Fiber-optic singlet oxygen [1O2 (1Delta(g))] generator device serving as a point selective sterilizer.

Traditionally, Type II heterogeneous photo-oxidations produce singlet oxygen via external irradiation of a sensitizer and external supply of ground-state oxygen. A potential improvement is reported here. A hollow-core fiber-optic device was developed with an "internal" supply of light and flowing oxygen, and a porous photosensitizer-end capped configuration. Singlet oxygen was delivered through the fiber tip. The singlet oxygen steady-state concentration in the immediate vicinity of the probe tip was ca 20 fm by N-benzoyl-DL-methionine trapping. The device is portable and the singlet oxygen-generating tip is maneuverable, which opened the door to simple disinfectant studies. Complete Escherichia coli inactivation was observed in 2 h when the singlet oxygen sensitizing probe tip was immersed in 0.1 mL aqueous samples of 0.1-4.4 x 10(7) cells. Photobleaching of the probe tip occurred after ca 12 h of use, requiring baking and sensitizer reloading steps for reuse.

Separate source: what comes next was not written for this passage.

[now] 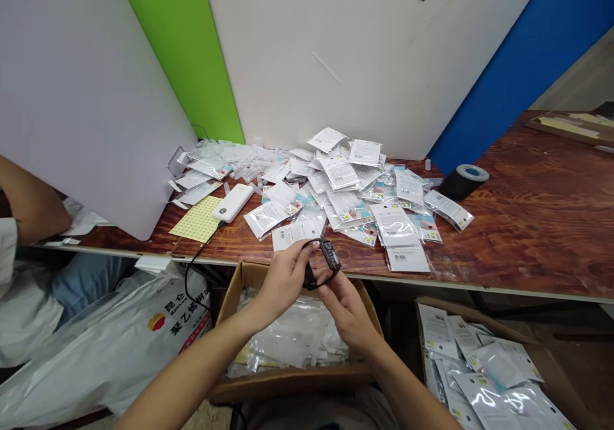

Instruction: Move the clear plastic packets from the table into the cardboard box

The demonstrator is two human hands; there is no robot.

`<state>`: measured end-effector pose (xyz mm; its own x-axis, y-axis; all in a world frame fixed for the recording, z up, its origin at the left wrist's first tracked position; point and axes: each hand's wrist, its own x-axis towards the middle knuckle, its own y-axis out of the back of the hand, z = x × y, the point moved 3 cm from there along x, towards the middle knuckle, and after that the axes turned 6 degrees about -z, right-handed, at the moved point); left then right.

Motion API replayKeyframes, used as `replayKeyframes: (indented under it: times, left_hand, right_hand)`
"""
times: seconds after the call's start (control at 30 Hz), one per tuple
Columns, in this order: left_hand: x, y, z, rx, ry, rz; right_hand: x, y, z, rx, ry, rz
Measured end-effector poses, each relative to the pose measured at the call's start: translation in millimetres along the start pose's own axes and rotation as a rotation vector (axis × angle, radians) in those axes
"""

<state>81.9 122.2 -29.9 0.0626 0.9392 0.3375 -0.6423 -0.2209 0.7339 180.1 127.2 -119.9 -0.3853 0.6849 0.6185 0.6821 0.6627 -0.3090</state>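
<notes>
Above cluttered table (527,225), both hands are pinching a black watch (329,260): left hand (283,279), right hand (343,302); gripping its strap steadily seems wise.

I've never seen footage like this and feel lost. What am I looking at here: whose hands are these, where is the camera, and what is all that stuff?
The camera sits on a person's head, looking down at their own bare hands. The left hand and right hand together hold a small black watch-like band. Ahead is a wooden table heaped with white sealed packets, plus a white power bank, a yellow sticker sheet and black tape roll. Below sits a cardboard box of bags. Another person's arm shows at left.
</notes>
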Motion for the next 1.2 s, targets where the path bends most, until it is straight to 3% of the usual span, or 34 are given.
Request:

Singlet oxygen delivery through the porous cap of a hollow-core fiber optic device.

The development of the first photosensitizer/fiber optic device is reported. An oxygen-flowing, fiber-capped configuration is used for the application of heterogeneous, spatially confined singlet oxygen delivery in aqueous media. This is a unique device, unlike other heterogeneous photosensitizers, in which local concentrations of singlet oxygen can be delivered via introduction and withdrawal of the fiber tip.